The Younger Set eBook

This eBook from the Gutenberg Project consists of approximately 549 pages of information about The Younger Set.

It was only about a boy and a girl who had run away and married because they happened to be in love, although their parents had prepared other plans for their separate disposal.  The column was a full one, the heading in big type—­a good deal of pother about a boy and a girl, after all, particularly as it appeared that their respective families had determined to make the best of it.  Besides, the girl’s parents had other daughters growing up; and the prettiest of American duchesses would no doubt remain amiable.  As for the household cavalry, probably some of them were badly in need of forage, but that thin red line could hold out until the younger sisters shed pinafores.  So, after all, in spite of double leads and the full column, the runaways could continue their impromptu honeymoon without fear of parents, duchess, or a rescue charge from that thin, red, and impecunious line.

* * * * *

It took Neergard all day to read that column before he folded it away and pigeonholed it among a lot of dusty documents—­uncollected claims, a memorandum of a deal with Ruthven, a note from an actress, and the papers in his case against the Siowitha Club which would never come to a suit—­he knew it now—­never amount to anything.  So among these archives of dead desires, dead hopes, and of vengeance deferred sine die, he laid away the soiled newspaper.

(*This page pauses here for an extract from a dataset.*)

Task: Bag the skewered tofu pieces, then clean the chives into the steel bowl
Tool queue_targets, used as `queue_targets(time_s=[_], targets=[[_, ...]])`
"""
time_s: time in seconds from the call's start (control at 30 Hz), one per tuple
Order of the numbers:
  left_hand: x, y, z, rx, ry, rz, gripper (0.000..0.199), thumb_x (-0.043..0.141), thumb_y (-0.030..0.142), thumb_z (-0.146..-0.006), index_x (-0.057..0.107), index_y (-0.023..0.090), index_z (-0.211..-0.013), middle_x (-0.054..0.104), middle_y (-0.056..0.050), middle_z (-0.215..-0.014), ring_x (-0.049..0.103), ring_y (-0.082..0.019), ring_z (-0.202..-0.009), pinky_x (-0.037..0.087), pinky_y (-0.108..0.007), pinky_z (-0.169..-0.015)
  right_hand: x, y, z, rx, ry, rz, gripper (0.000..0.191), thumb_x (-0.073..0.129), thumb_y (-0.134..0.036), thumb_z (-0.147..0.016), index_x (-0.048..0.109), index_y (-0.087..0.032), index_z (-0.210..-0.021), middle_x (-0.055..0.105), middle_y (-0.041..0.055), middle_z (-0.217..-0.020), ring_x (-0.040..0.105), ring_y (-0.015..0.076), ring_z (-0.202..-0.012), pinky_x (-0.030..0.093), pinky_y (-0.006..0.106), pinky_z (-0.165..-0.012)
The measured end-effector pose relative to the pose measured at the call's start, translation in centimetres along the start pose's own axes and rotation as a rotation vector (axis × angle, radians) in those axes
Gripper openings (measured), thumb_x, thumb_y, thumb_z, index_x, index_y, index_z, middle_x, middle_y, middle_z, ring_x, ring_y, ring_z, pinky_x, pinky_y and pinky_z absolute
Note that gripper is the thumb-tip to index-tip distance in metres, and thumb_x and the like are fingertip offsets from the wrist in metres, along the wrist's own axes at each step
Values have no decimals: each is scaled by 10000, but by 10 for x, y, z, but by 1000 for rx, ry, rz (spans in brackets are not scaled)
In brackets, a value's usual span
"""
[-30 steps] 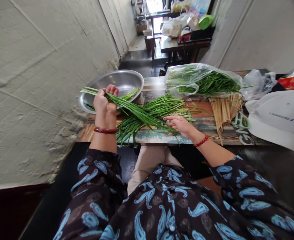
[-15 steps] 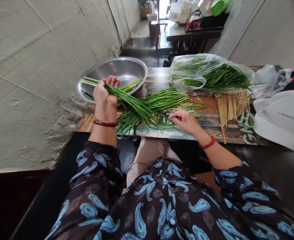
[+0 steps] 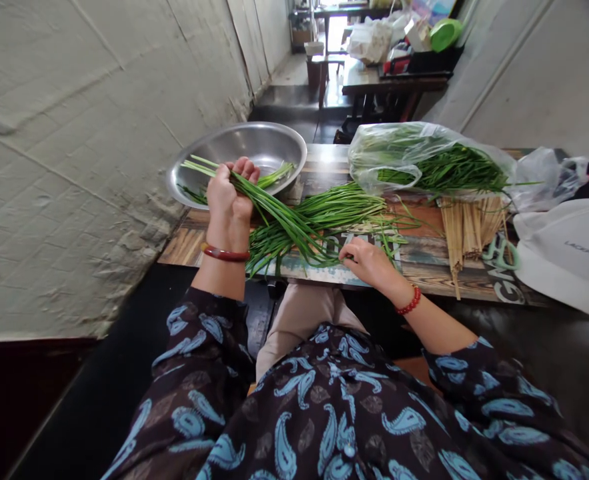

Then he went home, very tired with a mental lassitude that depressed him and left him drowsy in his great arm-chair before the grate—­too drowsy and apathetic to examine the letters and documents laid out for him by his secretary, although one of them seemed to be important—­something about alienation of affections, something about a yacht and Mrs. Ruthven, and a heavy suit to be brought unless other settlement was suggested as a balm to Mr. Ruthven.

To dress for dinner was an effort—­a purely mechanical operation which was only partly successful, although his man aided him.  But he was too tired to continue the effort; and at last it was his man alone who disembarrassed him of his heavy clothing and who laid him among the bedclothes, where he sank back, relaxed, breathing loudly in the dreadful depressed stupor of utter physical and neurotic prostration.

Meaningless to him the hurriedly intrusive attorneys—­his own and Ruthven’s—­who forced their way in that night—­or was it the next, or months later?  A weight like the weight of death lay on him, mind and body.  If he comprehended what threatened, what was coming, he did not care.  The world passed on, leaving him lying there, nerveless, exhausted, a derelict on a sea too stormy for such as he—­a wreck that might have sailed safely in narrower waters.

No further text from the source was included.